White House briefs top social media influencers on Ukraine – reports – Reuters

Washington considers it important to explain US ‘strategic goals’ to TikTok influencers with ‘millions of views’, media reports

White House officials held a special briefing on the conflict in Ukraine for about 30 social media creators, US media reported, adding that the Biden administration is increasingly exploring new means of communication. to convey its message to a younger audience.

The briefing was hosted Thursday by White House National Security Council Communications Special Advisor Matt Miller and White House Press Secretary Jen Psaki. Officials explained the United States “strategic objectives in the region” and answered questions about US aid to Ukraine, NATO and Washington’s potential reaction to a Russian nuclear strike, speaking to social media creators in a zoom call, the Washington Post.

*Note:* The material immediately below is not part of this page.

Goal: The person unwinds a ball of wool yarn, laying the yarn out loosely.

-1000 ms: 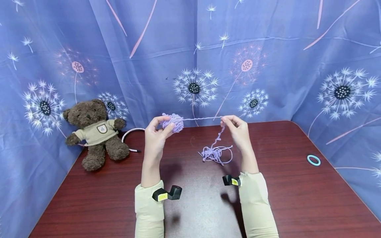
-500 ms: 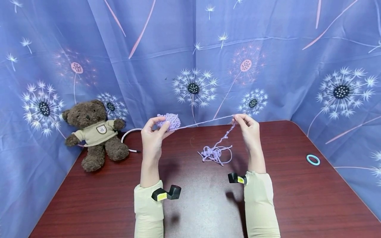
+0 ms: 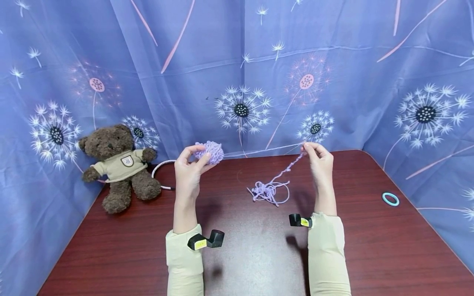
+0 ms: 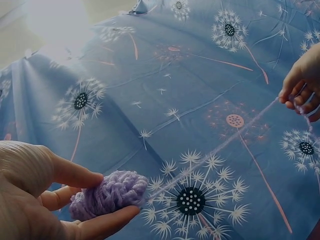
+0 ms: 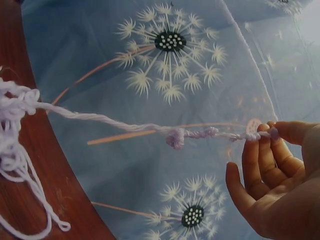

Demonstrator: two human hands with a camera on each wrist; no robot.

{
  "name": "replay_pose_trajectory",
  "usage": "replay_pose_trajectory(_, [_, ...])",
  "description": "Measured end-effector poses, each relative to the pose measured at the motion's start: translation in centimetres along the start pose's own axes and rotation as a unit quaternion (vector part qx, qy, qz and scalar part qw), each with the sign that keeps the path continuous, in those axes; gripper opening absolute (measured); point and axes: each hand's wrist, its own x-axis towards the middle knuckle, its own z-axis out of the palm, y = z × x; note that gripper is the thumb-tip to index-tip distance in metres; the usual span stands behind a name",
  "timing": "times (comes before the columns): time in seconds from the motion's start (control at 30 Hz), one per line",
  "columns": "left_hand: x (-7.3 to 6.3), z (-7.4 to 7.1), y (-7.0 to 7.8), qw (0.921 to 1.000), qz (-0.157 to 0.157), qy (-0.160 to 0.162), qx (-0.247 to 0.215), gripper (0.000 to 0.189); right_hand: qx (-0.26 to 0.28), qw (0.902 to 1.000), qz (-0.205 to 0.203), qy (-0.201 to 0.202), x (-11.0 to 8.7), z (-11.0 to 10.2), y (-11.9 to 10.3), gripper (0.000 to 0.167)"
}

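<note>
My left hand (image 3: 189, 170) holds a small ball of lilac yarn (image 3: 210, 152) between thumb and fingers, above the table's far edge. From the ball a single strand (image 4: 215, 150) runs taut to the right. My right hand (image 3: 319, 162) pinches that strand between thumb and fingertips. Below the pinch, a twisted, knotted length (image 5: 175, 136) slants down to a loose tangle of lilac yarn (image 3: 264, 190) on the table. The right wrist view shows small knots along this length close to the fingertips.
A brown teddy bear (image 3: 120, 164) in a beige shirt sits at the left back, with a white cord (image 3: 163, 162) beside it. A turquoise ring (image 3: 390, 199) lies on the dark red table (image 3: 370, 246) at the right. A blue dandelion-print curtain (image 3: 192, 82) hangs behind.
My right hand has moved right, lengthening the taut strand from the ball. The left hand has shifted slightly left with the ball. The tangle stays in place.
</note>
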Motion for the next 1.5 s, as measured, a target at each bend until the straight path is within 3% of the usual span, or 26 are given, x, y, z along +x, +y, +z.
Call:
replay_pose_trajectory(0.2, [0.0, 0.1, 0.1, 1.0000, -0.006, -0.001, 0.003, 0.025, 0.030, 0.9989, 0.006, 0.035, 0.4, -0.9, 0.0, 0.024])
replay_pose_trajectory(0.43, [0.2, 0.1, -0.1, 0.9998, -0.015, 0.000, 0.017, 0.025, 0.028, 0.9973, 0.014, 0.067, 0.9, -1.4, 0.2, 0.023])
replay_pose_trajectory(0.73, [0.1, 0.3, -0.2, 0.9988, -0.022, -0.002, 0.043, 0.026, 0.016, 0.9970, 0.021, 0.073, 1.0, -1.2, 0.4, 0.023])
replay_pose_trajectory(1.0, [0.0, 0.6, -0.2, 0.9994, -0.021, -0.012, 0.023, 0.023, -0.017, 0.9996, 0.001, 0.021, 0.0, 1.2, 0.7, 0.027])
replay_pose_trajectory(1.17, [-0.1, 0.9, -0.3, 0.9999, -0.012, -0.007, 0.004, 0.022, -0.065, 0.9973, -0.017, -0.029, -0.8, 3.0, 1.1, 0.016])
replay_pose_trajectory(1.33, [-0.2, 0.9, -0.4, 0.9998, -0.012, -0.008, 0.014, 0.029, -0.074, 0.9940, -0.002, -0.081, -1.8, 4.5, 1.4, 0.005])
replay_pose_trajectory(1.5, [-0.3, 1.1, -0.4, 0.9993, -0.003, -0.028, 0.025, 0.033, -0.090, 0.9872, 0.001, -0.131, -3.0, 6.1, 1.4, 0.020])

The list of people invited to the briefing included people creating “explanatory” content about the conflict on TikTok, YouTube and Twitter. According to the Post, which first broke the story, the Biden administration cooperated with Gen Z For Change — a nonprofit group — to identify content creators for the briefing.

One of the guests was Aaron Parnas, the 22-year-old son of Lev Parnas, a Ukrainian-American businessman and former associate of Rudy Giuliani, former New York mayor and lawyer for then-President Donald Trump. Lev Parnas was convicted in October of campaign finance charges and pleaded guilty to conspiracy.

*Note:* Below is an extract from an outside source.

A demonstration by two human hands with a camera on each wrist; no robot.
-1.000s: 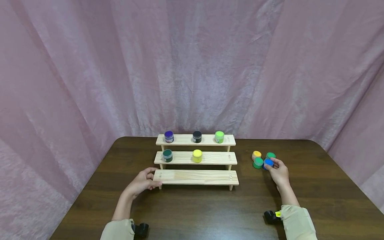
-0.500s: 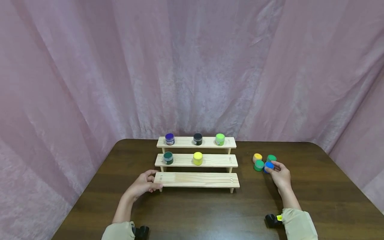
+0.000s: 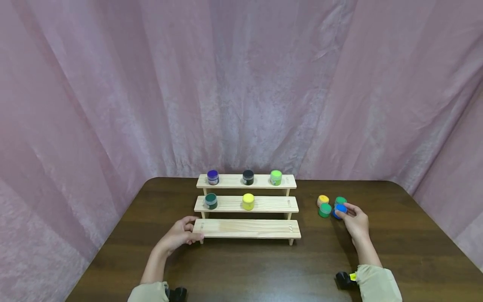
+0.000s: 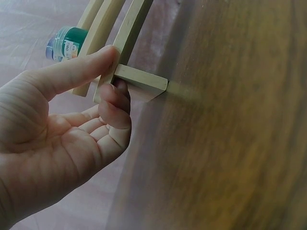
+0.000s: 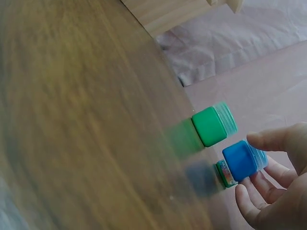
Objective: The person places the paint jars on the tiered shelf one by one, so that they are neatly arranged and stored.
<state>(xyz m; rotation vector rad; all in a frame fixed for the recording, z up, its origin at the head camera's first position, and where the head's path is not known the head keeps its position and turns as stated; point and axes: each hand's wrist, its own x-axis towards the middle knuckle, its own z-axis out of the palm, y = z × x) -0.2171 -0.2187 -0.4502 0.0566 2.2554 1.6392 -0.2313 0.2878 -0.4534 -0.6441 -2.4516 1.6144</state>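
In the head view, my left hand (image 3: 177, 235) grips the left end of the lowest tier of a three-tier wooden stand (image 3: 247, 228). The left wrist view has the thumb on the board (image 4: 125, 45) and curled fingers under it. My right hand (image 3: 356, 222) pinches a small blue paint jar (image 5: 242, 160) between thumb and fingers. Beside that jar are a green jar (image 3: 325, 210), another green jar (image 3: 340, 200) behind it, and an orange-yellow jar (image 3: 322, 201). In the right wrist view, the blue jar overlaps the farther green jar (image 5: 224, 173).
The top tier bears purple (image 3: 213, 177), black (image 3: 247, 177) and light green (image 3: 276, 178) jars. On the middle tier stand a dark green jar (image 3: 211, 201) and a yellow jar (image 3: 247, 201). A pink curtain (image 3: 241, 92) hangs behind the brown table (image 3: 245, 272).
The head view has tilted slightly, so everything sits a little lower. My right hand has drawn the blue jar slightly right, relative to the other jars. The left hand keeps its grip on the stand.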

“We recognize that this is a critically important avenue in how the American public discovers the latest novelties,” explained White House director of digital strategy Rob Flaherty, adding that Washington wanted “make sure” social media influencers get “the latest information from an authoritative source.”

According to the Washington Post, some influencers said after the briefing that they “felt more empowered to debunk misinformation and communicate the crisis effectively.” “I’m here to relay the information in a more digestible way to my subscribers”, Ellie Zeiler, 18, who has 10.5 million followers, told the Washington Post after the briefing. “I would consider myself a White House pen pal for Gen Z,” added the TikTok influencer.

Others, however, seemed unimpressed with the event. “The energy of the call felt like a press briefing for kindergarten kids,” said Jules Suzdaltsev, a Ukrainian-born journalist who also operates a popular TikTok channel. Officials had dodged tough questions, he added.

TikTok blocks content from Russia

The development comes amid ongoing Russian military action in Ukraine. Moscow has accused Kyiv of failing to implement the Minsk Accords – a set of agreements governing its relations with the then-rebellious regions of Donbass. The Kremlin also claims to have launched the operation to protect the inhabitants of the Donbass republics and to “demilitarize” Ukraine.

Kiev has blasted the operation as a completely unprovoked invasion and argues that it never planned to attack the two breakaway regions in the first place.

US media also claimed that many misinformation had surfaced on TikTok and other social media amid the dispute, and that Moscow allegedly paid Russian influencers to share videos promoting the Kremlin narrative.

TikTok blocked all new content and live streams from Russia starting March 6, citing Russia’s own “False News Law” which prohibits spreading false information about the Russian military. The company insisted at the time that it prioritized “the safety of our employees and our users.”